Melungeon

Melungeon

Melungeons are a group of people of mixed European, African and Native American ancestry. Historically, the Melungeons were associated with settlements in the Cumberland Gap area of central Appalachia. They were largely endogamous through the 19th century, marrying primarily within their community until about 1900.

About Melungeon in brief

Summary MelungeonMelungeons are a group of people of mixed European, African and Native American ancestry. Historically, the Melungeons were associated with settlements in the Cumberland Gap area of central Appalachia. They were largely endogamous through the 19th century, marrying primarily within their community until about 1900. Most modern-day descendants of Appalachian families traditionally regarded as Melungeon are generally European American in appearance, often with dark hair and eyes, and a swarthy or olive complexion. They have tended to \”marry white\” since before the twentieth century. The term has sometimes been applied as a catchall phrase for a number of groups of mixed-race American families. The original meaning of the word ‘Melungeon’ is obscure, but it referred exclusively to one tri-racial isolate group from about the mid-19th to the late 20th centuries. The English surname Gibson and Irish surname Collins appear frequently; genealogist Pat Elder calls them ‘core’ surnames. In 1995, Paul Heggine published a book about the MelUngeons in Hancock and Hawkins County, Tennessee. In its report, the U.S. Department of the Interior, noted that the Mel Ungeons in Hawkins County were free white or mulatto women, even if fathered by enslaved African men. The free descendants of such unions formed the majority of ancestors of the free families of color listed in the 1790 and 1810 US censuses. Some of these early multiracial families were ancestors of later Melunungeons.

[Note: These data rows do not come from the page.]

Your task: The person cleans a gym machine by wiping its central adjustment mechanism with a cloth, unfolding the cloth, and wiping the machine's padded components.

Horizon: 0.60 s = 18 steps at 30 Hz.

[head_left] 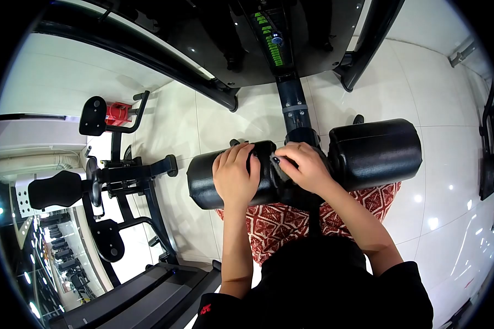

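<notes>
My left hand (236,174) lies flat on the left black roller pad (202,183), its fingers together and the thumb apart. Bunched under the curled fingers of my right hand (303,166) is a small piece of grey cloth (280,171), mostly covered by the hand. That hand is at the inner end of the left pad, beside the central post (296,109). The right roller pad (376,153) sits untouched on the other side of the post. Both pads rest over my legs in red patterned trousers (269,225).
Ahead stands the machine's dark panel with a weight scale in green markings (269,41). Another exercise machine (129,172) is to the left, with a red object (118,114) behind it. A treadmill (137,299) lies at lower left. Pale tiles (444,159) cover the floor.
</notes>
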Each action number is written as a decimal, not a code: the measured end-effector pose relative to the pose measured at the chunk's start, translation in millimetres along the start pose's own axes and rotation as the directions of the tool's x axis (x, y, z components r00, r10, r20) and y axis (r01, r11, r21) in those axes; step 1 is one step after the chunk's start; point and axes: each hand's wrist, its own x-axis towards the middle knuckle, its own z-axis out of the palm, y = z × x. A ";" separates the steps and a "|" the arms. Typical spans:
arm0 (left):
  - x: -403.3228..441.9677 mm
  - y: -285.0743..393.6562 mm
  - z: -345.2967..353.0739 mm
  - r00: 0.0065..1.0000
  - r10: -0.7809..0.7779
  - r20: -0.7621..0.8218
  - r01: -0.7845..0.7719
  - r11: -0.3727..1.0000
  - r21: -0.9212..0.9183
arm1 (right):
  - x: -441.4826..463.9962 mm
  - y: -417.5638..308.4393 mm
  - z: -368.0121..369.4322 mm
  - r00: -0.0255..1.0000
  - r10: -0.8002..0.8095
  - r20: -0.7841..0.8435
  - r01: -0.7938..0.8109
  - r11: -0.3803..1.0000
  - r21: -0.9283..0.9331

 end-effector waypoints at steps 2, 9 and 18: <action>0.2 0.4 -0.1 1.000 0.002 0.003 -0.002 1.000 -0.002 | 0.8 10.6 5.5 1.000 -0.001 -0.007 0.001 1.000 -0.025; -0.2 2.6 -1.4 1.000 -0.006 -0.017 0.006 1.000 -0.013 | 2.1 7.1 7.3 1.000 -0.005 -0.018 0.002 0.980 -0.197; 1.6 0.7 -0.9 1.000 -0.012 0.003 0.012 1.000 -0.005 | 1.0 8.8 1.4 0.995 -0.059 0.087 0.071 0.987 -0.143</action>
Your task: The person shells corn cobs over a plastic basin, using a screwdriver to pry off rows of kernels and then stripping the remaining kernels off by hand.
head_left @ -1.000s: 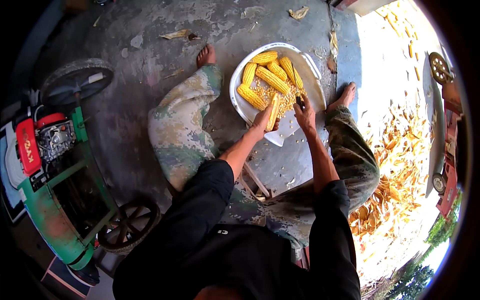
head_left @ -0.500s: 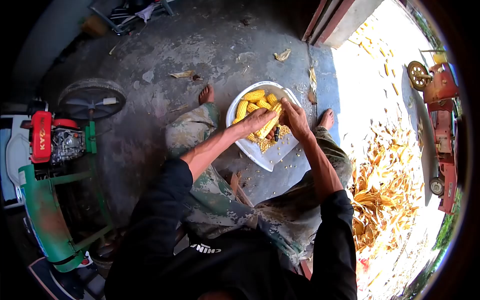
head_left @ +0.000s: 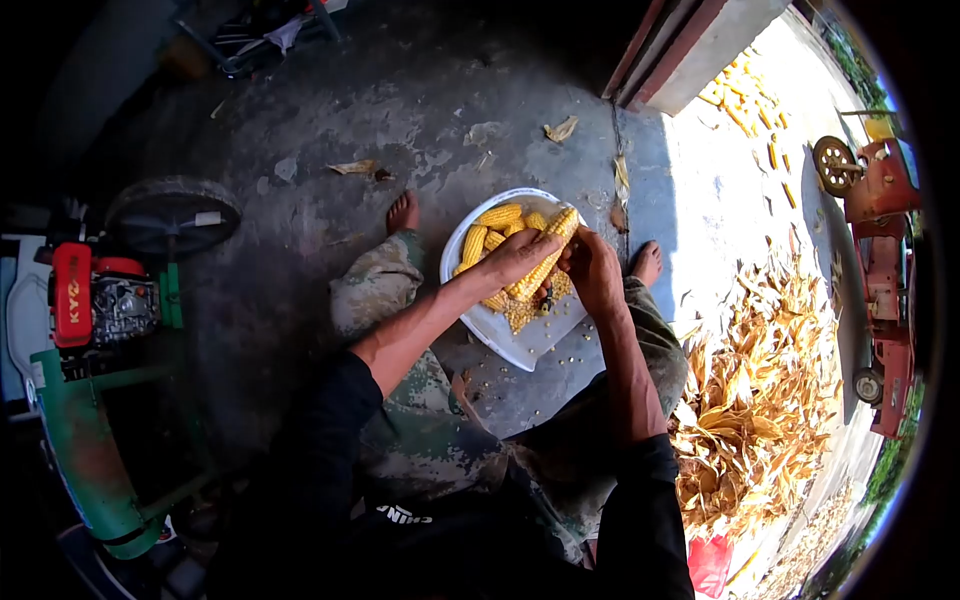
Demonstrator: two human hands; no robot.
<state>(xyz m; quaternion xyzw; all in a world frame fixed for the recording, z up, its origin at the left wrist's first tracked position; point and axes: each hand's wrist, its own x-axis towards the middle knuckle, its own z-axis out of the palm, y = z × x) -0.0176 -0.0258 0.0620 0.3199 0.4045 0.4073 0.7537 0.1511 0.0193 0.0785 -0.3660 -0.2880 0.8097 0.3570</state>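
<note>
My left hand (head_left: 520,257) is wrapped round a yellow corn cob (head_left: 548,252), which is tilted over a white basin (head_left: 512,350). Against the cob's right side is my right hand (head_left: 592,268), its fingers curled; a small dark handle (head_left: 545,297) shows below them, and the rest of that tool is hidden. Several whole cobs (head_left: 497,216) lie in the basin's upper left part. Loose kernels (head_left: 520,316) are heaped under my hands, and a few more are scattered on the basin's bare bottom.
A green machine (head_left: 95,450) with a red engine (head_left: 72,293) stands at the left. Husks (head_left: 750,410) are piled on the sunlit ground at the right, with a red vehicle (head_left: 885,270) beyond. A door frame (head_left: 665,55) is at the top.
My right hand has gone from holding the pointed tool upright to pressing beside the cob. The cob is now raised and tilted to the upper right. The view has shifted too.
</note>
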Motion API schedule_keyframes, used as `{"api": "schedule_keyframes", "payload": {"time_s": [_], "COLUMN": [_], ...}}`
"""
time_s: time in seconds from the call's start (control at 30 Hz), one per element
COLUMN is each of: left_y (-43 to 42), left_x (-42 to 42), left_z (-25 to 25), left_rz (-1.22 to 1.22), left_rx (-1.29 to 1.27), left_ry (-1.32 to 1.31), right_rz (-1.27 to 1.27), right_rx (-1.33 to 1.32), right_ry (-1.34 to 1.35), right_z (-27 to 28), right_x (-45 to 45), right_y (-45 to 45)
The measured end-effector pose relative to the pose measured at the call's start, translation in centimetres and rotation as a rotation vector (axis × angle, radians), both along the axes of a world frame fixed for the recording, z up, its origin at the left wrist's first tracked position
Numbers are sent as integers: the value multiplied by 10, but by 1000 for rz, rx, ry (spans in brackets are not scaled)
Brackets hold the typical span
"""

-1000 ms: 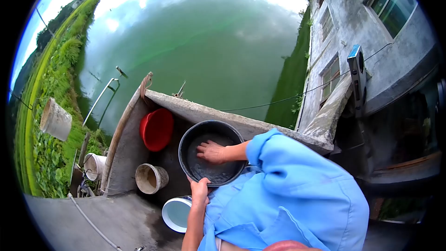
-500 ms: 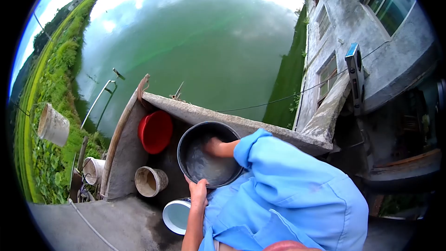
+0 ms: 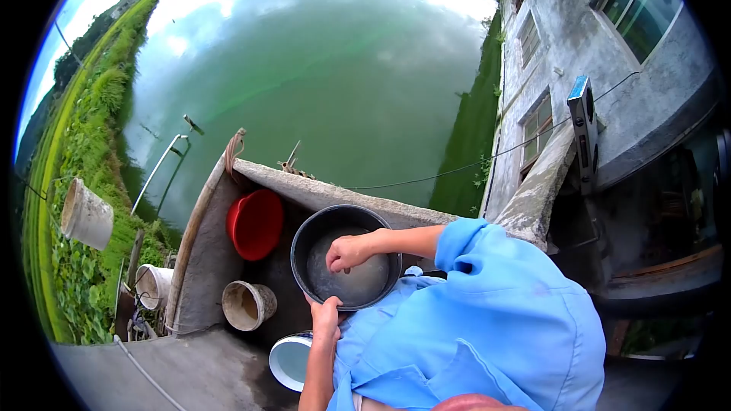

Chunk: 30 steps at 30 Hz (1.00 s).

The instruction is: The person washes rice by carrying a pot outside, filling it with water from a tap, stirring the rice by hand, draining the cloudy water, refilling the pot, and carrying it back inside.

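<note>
A round black basin [image 3: 302, 247] with cloudy liquid in it is held against the front of the blue shirt. My left hand [image 3: 326, 315] grips the basin's near rim, thumb over the edge. Over the middle of the basin is my right hand [image 3: 349, 253], its fingers curled together above the liquid; whether anything is inside them cannot be made out. Left of the basin a red basin [image 3: 255, 224] leans in the corner of the low concrete wall. Below that lies a tilted, dirty white bucket [image 3: 249, 306], and a white bucket with pale liquid [image 3: 290, 363] stands beside my left forearm.
The low concrete wall [image 3: 335, 194] borders a green pond [image 3: 320, 91]. Two more white buckets [image 3: 87, 214] [image 3: 154, 286] are outside it at the left. A grey building [image 3: 571, 30] rises at the right, with a thin cable crossing toward it. A hose [image 3: 148, 377] runs along the ledge.
My right hand has risen from the liquid, and its fingers have gone from spread to curled. The liquid looks cloudier than a second ago. My left hand keeps its hold on the rim.
</note>
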<state>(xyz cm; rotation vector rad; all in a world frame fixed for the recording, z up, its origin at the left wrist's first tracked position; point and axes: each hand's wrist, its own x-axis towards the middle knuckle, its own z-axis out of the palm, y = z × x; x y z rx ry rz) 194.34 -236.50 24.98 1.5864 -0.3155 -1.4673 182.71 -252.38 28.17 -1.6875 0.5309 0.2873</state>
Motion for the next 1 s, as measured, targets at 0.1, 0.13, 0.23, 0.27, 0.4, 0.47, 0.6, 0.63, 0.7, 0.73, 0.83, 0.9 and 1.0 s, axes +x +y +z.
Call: {"api": "schedule_keyframes", "payload": {"time_s": [0.1,0.13,0.23,0.27,0.4,0.47,0.6,0.63,0.7,0.73,0.83,0.9,1.0], "left_y": [-6,-7,-6,-5,-1,-1,-5,-7,-1,1,16,27,42], "left_x": [0,0,3,5,20,27,36,44,62,71,107,129,170], "left_z": [5,5,11,12,-11,-19,12,27,28,32,24,15,-4], "left_rz": [-17,-16,1,12,12,-56,-13,-43,-58,59,195,261,321], "left_rx": [41,40,69,79,-28,-45,-42,-75,-77,-120,-234,-206,-185], "left_ry": [-29,-30,33,35,10,-225,-331,-336,-336,-199,88,138,227], "right_rz": [-30,-210,-504,-581,-547,-469,-658,-645,-628,-664,-640,-566,-497], "right_rx": [-1133,-1102,-1242,-1160,-520,-520,-261,-287,-318,-208,-181,-418,-583], "right_ry": [-274,-304,-245,-162,126,123,-21,-69,-154,-235,-268,-233,-177], "right_z": [-16,-23,-25,-29,-44,-54,-47,-47,-25,-6,14,31,56], "right_x": [-14,-16,-28,-32,-51,-54,-41,-35,-15,5,44,74,131], "right_y": [-7,-13,-31,-32,-41,-39,-42,-45,-46,-40,-31,-23,-7]}}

Each family line has to be traced separately. Over generations, most of the group were persons of African descent, whose ancestors had been free in colonial Virginia, and sometimes with NativeAmerican ancestry. The group called Mel Ungeon was sometimes referred to as the “Mixed-Blood Populations of the Eastern United States as Origins to Populations, Localizations, and Persistence of Populations” The term ‘Mel Ungeon’ has also been used to refer to a small number of African-American families who intermarried with persons of European ancestry. There is no consensus on how many such groups exist, but estimates range as high as 200. They did not exhibit characteristics that could be classified as those of a single racial phenotype. During the nineteenth century, free people of color sometimes identified as Portuguese or Native American in order to avoid being classified as black in the segregated slave societies. In 1894, the S.E.D. reported that theMelUngeon families in Hancock County were the “Claimed and Not Taxed” of Cherokee and Not Indians Taxed, and that they were “not of mixed blood” or “not Native American” ancestry. They are now considered to be the “Mel Ungeons” of Hancock, Hawkins, and Vardy Valley counties, Tennessee, and nearby areas of Kentucky, and Lee County, Virginia. Their ancestors can usually be traced back to colonial Virginia and the Carolinas. Their descendants are accepted and identify as white, particularly since the 20th century.